Mais il n’y a pas de message unique. " Si je travaille sur quelque chose d’engagé, je ne cherche pas à ce que les gens le comprennent forcément ". Chaque spectateur doit recevoir un message en fonction de sa propre histoire. Certains artistes au contraire présentent des spectacles tellement démonstratifs que "les gens n’ont plus besoins de réfléchir" ça veut dénoncer, mais finalement ça devient un spectacle de classique avec les bons et les méchants, et on véhicule des clichés. La danse moderne s’est faite en opposition à cela. Il faut qu’il y ait une démarche personnelle du spectateur. Si Isabelle voulait dénoncer l’esclavage par exemple, elle se refuserait à montrer des chaînes, mais travaillerait plutôt sur l’idée de quelqu’un qui ne peut faire que des tout petits pas. A partir de cette idée, elle verrait où ça la mène. Le spectateur ne comprendra pas forcément le point de départ, mais il ressentira cette oppression. Elle suit finalement le précepte du poète Chilien Huidobro Vicente : "Pourquoi chanteriez-vous la rose, ô poètes ? / faites la fleurir dans le poème".
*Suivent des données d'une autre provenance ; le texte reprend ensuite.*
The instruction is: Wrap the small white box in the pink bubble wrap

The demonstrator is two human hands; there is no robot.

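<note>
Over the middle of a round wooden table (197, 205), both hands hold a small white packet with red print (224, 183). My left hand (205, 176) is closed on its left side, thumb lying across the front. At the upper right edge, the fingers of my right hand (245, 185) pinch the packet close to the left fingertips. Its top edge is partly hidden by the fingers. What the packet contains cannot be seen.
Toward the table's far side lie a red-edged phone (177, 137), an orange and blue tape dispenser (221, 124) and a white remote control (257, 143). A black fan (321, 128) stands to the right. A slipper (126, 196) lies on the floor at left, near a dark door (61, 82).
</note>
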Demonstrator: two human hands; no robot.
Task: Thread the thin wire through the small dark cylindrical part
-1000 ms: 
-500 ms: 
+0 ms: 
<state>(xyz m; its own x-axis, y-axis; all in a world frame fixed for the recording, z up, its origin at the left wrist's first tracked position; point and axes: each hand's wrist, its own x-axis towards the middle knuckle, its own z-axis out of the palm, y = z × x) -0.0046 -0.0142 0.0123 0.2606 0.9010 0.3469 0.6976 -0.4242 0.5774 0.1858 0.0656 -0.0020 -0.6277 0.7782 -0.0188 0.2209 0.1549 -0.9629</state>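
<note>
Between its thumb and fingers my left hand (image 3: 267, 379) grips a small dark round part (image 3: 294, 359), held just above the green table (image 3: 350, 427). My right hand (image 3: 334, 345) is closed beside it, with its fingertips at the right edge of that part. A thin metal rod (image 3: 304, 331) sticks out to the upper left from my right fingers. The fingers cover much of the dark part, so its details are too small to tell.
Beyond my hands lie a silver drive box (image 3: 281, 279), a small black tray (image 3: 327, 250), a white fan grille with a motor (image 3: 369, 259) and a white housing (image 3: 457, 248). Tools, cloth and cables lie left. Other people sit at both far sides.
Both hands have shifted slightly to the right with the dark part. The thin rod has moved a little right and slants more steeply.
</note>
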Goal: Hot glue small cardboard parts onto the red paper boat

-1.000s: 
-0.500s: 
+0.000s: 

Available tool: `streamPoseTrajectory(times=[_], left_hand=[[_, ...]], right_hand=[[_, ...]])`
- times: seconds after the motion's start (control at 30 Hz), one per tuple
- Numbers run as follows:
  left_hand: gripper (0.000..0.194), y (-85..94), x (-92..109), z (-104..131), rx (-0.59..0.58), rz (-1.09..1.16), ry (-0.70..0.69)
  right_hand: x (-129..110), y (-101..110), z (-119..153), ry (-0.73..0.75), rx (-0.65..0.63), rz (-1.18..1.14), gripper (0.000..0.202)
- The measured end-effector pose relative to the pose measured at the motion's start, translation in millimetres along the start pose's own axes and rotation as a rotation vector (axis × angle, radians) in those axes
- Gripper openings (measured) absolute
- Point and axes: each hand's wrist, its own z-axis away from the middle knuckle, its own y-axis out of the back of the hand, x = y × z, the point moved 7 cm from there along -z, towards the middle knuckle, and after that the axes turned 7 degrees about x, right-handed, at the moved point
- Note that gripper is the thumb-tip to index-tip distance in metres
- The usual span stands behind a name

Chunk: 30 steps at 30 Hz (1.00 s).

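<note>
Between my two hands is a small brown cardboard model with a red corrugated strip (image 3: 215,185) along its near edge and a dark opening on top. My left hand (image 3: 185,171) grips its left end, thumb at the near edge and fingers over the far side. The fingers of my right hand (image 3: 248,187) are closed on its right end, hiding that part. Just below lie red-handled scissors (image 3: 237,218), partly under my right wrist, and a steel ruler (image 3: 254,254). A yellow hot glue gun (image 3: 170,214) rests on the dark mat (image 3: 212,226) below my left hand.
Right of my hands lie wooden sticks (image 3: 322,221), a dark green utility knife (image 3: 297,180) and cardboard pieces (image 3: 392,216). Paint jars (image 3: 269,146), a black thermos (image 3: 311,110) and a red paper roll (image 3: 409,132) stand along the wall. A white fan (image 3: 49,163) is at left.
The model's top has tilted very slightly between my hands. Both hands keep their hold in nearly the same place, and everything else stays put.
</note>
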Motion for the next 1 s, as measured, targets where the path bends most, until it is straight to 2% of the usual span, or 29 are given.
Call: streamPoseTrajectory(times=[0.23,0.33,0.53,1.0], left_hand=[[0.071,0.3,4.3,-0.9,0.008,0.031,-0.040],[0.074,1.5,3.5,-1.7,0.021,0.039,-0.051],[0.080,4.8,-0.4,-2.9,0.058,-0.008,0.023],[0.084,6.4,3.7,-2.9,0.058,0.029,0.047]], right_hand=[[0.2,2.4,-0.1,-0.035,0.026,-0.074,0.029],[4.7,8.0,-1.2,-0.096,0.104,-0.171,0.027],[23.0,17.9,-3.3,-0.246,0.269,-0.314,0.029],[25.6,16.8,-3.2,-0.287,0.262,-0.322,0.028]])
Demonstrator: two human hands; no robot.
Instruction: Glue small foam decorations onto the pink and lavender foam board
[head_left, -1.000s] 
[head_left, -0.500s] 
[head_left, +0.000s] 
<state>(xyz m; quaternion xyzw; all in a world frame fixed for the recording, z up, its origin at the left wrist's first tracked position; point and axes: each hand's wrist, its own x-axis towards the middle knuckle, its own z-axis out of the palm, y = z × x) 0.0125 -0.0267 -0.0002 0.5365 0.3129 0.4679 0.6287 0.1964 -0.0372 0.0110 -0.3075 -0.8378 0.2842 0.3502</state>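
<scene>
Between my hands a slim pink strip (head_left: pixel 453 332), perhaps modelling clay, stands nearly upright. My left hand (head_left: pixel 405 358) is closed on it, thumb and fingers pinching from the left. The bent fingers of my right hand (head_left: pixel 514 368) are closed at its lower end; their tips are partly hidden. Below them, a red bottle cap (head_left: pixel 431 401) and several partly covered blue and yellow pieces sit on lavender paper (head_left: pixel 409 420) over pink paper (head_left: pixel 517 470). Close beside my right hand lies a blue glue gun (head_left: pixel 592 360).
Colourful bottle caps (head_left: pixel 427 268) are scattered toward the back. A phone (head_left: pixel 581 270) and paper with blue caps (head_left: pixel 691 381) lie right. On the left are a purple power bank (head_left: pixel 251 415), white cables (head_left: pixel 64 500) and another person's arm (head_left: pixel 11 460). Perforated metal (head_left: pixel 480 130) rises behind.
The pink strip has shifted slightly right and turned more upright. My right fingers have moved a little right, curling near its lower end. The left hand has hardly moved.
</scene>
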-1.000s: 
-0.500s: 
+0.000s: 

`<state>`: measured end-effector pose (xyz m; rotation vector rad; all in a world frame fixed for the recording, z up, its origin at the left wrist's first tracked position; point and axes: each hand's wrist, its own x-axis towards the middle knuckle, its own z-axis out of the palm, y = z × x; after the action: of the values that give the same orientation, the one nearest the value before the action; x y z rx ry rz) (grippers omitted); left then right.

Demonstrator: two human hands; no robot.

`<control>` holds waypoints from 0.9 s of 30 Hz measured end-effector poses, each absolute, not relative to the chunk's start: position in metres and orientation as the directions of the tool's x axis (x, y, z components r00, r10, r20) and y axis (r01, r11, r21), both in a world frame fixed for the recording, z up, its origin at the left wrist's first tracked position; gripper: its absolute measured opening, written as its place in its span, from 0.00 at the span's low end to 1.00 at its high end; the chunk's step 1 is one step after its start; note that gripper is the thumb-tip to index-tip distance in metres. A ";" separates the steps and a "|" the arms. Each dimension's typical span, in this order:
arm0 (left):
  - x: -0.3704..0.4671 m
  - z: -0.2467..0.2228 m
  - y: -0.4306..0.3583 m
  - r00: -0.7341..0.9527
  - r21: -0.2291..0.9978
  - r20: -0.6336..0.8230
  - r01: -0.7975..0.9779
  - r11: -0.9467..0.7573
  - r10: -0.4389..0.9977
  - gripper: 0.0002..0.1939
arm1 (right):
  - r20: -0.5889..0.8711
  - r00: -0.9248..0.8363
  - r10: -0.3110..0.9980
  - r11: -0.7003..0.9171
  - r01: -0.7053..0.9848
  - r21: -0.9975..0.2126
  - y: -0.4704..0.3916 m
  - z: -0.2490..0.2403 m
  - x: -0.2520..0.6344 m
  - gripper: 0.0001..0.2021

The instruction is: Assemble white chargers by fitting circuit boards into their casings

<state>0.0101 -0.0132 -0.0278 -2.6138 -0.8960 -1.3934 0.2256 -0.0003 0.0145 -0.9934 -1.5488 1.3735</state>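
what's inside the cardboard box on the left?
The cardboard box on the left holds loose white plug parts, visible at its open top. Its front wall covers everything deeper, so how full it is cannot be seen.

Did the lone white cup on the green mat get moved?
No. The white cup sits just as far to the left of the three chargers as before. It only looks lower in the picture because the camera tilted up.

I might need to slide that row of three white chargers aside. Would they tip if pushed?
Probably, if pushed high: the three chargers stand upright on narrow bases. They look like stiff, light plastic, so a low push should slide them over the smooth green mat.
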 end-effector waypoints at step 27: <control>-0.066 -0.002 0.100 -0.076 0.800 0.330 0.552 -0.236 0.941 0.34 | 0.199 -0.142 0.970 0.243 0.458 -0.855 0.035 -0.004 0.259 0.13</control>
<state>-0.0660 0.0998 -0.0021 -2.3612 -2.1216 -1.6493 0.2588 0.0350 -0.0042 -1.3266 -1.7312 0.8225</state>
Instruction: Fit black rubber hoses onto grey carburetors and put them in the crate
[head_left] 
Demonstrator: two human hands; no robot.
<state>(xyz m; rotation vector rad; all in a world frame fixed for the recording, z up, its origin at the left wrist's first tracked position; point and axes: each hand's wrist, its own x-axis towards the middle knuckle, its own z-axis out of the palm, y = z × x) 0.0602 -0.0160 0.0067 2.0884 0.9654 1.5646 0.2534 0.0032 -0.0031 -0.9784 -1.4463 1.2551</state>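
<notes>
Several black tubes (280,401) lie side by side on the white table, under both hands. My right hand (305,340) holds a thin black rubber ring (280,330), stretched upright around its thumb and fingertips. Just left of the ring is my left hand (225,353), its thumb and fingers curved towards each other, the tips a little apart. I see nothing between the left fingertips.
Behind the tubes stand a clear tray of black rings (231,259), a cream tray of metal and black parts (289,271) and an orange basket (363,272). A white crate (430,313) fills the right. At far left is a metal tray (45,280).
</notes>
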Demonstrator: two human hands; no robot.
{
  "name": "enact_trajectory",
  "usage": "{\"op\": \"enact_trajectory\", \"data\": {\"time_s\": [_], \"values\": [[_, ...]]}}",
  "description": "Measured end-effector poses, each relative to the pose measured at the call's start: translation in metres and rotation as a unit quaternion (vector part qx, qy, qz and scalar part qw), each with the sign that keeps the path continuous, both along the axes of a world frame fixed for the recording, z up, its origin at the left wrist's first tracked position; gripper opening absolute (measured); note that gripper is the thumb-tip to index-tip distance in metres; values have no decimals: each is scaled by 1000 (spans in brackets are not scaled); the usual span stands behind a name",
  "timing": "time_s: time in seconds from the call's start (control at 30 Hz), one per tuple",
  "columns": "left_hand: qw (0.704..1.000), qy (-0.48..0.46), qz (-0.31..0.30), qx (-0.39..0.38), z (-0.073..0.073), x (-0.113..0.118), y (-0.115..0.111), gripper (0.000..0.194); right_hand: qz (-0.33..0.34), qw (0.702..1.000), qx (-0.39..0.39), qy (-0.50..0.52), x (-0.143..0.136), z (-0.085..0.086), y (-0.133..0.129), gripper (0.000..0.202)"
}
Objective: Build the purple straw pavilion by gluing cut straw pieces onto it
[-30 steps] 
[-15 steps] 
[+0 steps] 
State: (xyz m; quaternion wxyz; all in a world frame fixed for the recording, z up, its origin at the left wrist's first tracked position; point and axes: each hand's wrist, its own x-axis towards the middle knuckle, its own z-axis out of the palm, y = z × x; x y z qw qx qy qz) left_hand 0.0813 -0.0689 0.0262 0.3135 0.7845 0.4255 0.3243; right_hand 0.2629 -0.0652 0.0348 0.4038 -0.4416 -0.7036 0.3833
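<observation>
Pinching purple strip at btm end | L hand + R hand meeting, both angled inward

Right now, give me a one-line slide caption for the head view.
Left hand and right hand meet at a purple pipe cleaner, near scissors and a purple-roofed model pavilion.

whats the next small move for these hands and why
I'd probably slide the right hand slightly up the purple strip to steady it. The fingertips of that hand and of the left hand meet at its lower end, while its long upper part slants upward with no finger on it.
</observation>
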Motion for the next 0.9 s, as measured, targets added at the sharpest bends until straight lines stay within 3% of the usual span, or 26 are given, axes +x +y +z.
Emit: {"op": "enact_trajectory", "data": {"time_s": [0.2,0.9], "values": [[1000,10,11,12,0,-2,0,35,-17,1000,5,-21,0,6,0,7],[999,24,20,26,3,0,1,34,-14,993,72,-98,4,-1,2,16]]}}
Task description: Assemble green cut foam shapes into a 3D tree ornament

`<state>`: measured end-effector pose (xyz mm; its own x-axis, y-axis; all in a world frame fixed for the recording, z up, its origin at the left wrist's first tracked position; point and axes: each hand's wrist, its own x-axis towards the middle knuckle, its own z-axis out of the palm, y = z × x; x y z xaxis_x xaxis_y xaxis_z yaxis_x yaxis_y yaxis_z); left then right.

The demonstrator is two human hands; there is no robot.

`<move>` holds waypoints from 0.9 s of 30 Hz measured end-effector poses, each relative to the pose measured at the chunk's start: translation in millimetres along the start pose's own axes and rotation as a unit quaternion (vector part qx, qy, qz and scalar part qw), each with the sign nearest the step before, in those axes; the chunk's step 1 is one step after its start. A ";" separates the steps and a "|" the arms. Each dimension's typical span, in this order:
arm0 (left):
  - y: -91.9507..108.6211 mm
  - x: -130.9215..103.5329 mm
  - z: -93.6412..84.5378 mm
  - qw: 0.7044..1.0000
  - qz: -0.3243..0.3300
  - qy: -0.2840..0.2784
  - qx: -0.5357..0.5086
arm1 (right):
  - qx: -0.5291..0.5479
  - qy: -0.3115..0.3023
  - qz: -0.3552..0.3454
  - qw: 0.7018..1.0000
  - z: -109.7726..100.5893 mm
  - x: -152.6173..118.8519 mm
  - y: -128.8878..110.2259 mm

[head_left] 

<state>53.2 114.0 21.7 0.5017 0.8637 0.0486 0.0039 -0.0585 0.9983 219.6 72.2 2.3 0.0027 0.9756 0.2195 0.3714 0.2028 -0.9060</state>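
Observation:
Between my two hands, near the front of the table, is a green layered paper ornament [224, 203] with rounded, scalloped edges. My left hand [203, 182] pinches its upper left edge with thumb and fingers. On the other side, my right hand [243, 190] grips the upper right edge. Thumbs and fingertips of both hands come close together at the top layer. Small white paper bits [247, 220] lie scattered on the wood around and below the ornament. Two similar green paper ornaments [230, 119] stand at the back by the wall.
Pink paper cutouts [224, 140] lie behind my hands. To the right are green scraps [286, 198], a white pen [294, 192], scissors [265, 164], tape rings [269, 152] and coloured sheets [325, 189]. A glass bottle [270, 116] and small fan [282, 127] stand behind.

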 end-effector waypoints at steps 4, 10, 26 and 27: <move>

Le squat, un espace de liberté et d’échange
Son lieu de travail actuel, c’est le théâtre de verre, une ancienne miroiterie dans la 12è arrondissement, squattée par des artistes, pour la plupart sud-américains. Elle les a rencontrés par l’intermédiaire d’un ami et maintenant elle travaille avec eux. Au début, ils étaient méfiants, voire indifférents, maintenant elle contribue à la gestion de l’équipe, c’est à elle qu’on demande des avis. "Je suis écoutée, dans ce milieu macho". Finalement, son engagement en tant qu’artiste et citoyenne passe plutôt par ce lieu, et par son organisation : l’entrée n’est pas chère et tous les artistes ont droit à leur chance lors des cabarets que le théâtre de verre organise de temps en temps. C’est aussi un espace de spontanéité : on peut faire ce qu’on veut, changer de registre, chanter si l’on veut, faire rire, ne pas se prendre au sérieux. C’est un moyen extraordinaire d’être en contact avec le public, et ainsi finalement d’atteindre son but : partager des émotions.